The bill is unlikely to move far this year, Inchaurraga said. "We have a long way to go in discussing the bill with the deputies, and many of them are changing in a few weeks, but the bill will be forwarded to the relevant committees -- the health committee and drugs committee, of course, but also the security committee."

The decriminalization proposal is being championed by Socialist Party deputies, all eight of whom are cosponsors. But the Socialist Party is only a part of the third largest bloc in the chamber, the Alternative Interbloc, whose 29 deputies are outnumbered by the opposition Radicals (66 seats) and the ruling Peronists (116 seats). While the bill also has sponsors among the Radical Party, the United Left, and the National Party's Irma Parentella, who earlier this year introduced a medical marijuana bill in conjunction with ARDA (http://www.drcnet.org/wol/295.shtml), it as yet has no Peronist cosponsors, and the government of President Nestor Kirchner has given only weak and mixed signals as to whether it would support it.
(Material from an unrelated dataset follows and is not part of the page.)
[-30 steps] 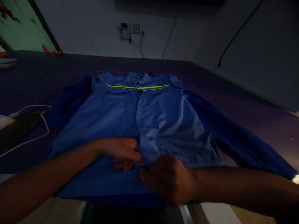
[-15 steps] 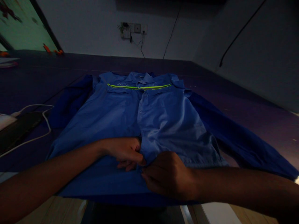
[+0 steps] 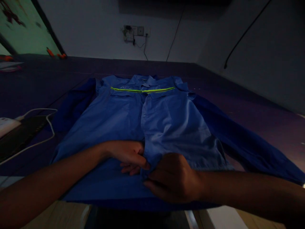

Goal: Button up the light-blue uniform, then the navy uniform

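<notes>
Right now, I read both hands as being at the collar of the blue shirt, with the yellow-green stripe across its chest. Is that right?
Not the collar: the head view shows the left hand and right hand at the lower front opening of the blue shirt. The yellow-green stripe does run across its chest.

Both forearms [image 3: 73, 170] are angled inward, the left grip [image 3: 128, 154] pinched with thumb [image 3: 142, 161] extended, the right grip [image 3: 172, 178] curled just beside it.
</notes>
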The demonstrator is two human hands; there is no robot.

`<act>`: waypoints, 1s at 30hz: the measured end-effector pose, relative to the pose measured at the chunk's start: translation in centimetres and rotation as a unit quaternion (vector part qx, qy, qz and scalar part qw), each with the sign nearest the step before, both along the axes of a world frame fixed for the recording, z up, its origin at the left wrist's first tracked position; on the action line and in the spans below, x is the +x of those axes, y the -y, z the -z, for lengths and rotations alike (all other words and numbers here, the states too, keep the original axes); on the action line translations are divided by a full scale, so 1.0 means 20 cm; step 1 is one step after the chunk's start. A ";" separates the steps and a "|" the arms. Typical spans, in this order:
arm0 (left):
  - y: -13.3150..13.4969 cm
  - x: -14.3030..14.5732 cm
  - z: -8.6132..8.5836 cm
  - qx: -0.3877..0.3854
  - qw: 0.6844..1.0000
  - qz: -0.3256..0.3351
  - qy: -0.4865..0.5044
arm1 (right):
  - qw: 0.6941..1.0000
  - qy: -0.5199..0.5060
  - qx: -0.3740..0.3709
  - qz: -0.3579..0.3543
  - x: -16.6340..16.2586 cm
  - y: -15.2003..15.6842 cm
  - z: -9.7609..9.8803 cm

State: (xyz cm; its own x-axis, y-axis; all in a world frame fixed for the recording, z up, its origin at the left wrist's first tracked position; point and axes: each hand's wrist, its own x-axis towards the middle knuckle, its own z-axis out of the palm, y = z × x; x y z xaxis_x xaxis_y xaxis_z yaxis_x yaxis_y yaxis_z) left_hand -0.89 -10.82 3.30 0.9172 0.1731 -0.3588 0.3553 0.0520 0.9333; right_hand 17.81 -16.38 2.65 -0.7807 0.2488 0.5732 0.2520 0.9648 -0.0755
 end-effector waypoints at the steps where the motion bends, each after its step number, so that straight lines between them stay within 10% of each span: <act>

"Kirchner has said nothing about the bill," said Inchaurraga, "but he did nominate Dr. Zafforoni, who supports drug decriminalization, to the Supreme Court. The Health Minister, who was appointed by Kirchner's predecessor, however, has criticized the bill, and that was a surprise to us, but on the other hand, the National Anti-Drug Secretariat (SEDRONAR) has expressed interest in analyzing the bill."